### Task objective
Return only those lines of the records below in which "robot" appears.

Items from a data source
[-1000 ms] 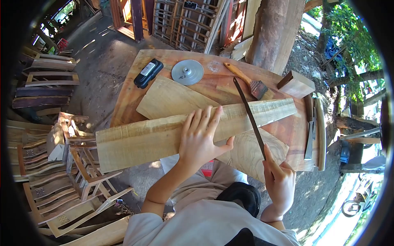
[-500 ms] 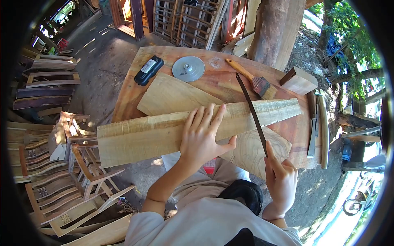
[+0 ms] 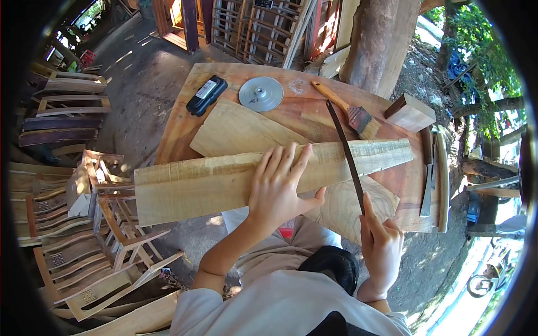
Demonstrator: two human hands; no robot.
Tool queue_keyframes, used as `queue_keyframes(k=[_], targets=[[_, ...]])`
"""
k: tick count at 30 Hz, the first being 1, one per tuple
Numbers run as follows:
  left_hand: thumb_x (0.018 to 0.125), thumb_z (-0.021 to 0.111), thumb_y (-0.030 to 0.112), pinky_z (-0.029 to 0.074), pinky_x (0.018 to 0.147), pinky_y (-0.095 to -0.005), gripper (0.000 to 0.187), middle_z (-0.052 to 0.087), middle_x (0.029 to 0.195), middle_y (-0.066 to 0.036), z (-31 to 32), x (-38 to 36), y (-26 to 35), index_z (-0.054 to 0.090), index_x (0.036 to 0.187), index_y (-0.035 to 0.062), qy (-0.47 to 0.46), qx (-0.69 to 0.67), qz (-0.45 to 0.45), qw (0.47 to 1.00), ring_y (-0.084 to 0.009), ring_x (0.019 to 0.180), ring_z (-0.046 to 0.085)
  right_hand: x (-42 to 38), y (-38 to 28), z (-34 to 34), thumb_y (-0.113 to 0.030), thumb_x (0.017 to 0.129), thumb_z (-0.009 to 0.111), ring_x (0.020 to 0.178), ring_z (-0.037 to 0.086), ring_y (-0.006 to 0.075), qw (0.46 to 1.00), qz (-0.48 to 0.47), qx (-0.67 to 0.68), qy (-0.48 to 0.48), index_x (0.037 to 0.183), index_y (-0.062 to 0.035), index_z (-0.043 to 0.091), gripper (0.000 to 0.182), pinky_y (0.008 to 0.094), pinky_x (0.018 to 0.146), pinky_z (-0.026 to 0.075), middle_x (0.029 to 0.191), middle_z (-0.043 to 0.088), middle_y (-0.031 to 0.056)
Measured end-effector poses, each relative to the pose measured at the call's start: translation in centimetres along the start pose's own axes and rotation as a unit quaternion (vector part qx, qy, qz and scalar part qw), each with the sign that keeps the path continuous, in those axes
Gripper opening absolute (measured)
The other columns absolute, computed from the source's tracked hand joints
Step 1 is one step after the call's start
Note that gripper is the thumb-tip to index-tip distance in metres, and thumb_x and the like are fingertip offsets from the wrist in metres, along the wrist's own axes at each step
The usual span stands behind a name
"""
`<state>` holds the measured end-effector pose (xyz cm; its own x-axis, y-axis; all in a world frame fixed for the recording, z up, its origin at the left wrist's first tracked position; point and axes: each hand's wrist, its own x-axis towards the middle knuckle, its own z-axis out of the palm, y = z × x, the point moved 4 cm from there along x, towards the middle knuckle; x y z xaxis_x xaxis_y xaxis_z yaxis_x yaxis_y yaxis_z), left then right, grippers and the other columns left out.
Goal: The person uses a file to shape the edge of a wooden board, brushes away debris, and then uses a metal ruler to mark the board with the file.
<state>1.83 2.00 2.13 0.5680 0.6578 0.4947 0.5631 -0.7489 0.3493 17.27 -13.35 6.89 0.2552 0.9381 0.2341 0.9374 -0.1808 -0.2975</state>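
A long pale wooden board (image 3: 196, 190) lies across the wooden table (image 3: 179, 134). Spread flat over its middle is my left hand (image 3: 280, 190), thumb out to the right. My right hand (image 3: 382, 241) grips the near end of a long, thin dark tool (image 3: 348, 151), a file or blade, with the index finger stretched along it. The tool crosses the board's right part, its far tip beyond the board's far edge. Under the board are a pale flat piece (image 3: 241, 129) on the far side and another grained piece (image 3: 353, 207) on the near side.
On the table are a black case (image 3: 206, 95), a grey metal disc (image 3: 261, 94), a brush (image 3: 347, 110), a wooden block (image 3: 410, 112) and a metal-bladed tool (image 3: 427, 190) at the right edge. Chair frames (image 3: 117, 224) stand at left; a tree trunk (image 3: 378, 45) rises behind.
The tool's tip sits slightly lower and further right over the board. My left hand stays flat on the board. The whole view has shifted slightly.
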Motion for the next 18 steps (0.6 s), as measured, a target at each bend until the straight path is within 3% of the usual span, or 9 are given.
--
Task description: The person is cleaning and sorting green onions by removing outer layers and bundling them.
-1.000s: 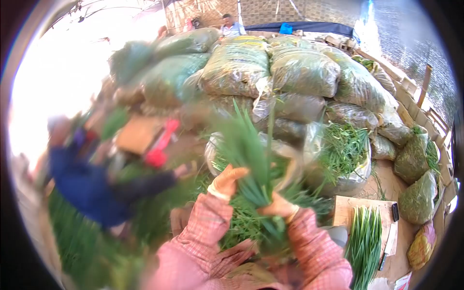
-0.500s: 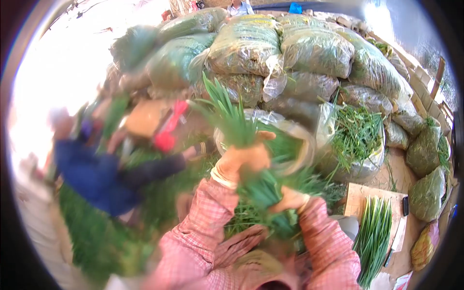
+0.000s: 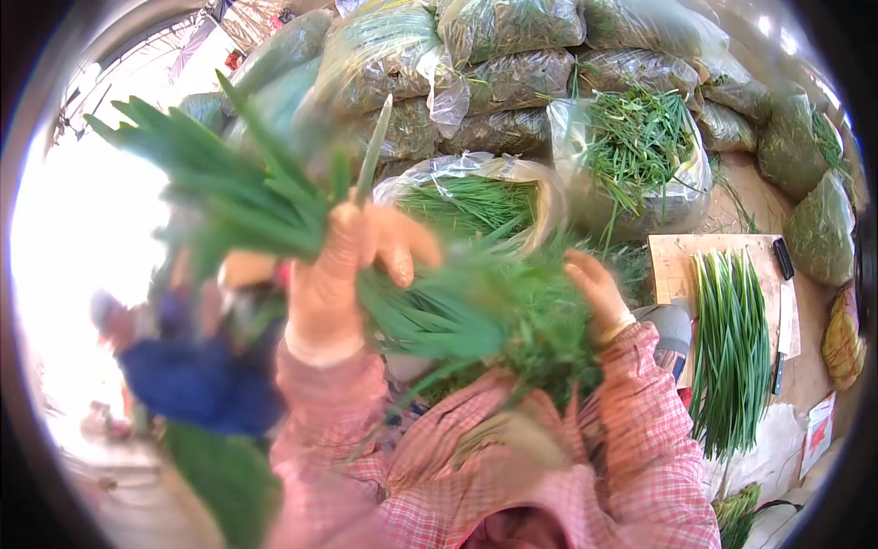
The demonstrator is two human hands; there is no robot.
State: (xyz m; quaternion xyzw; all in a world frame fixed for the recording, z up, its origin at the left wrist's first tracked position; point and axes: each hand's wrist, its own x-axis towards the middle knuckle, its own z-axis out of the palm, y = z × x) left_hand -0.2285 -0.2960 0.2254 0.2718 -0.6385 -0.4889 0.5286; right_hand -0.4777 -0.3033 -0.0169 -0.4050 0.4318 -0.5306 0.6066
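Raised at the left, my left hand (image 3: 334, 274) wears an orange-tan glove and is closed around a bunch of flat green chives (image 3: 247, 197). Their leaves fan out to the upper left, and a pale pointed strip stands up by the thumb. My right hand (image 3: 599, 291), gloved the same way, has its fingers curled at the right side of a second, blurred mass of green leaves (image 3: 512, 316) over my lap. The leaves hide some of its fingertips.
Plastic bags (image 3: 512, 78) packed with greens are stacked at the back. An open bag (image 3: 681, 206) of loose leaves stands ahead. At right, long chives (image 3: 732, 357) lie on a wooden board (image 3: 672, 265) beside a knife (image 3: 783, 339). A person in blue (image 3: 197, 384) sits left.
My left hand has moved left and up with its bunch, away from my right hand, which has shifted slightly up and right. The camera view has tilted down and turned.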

### Solution to this problem
Demonstrator: two human hands; no robot.
The demonstrator is two human hands; there is no robot.

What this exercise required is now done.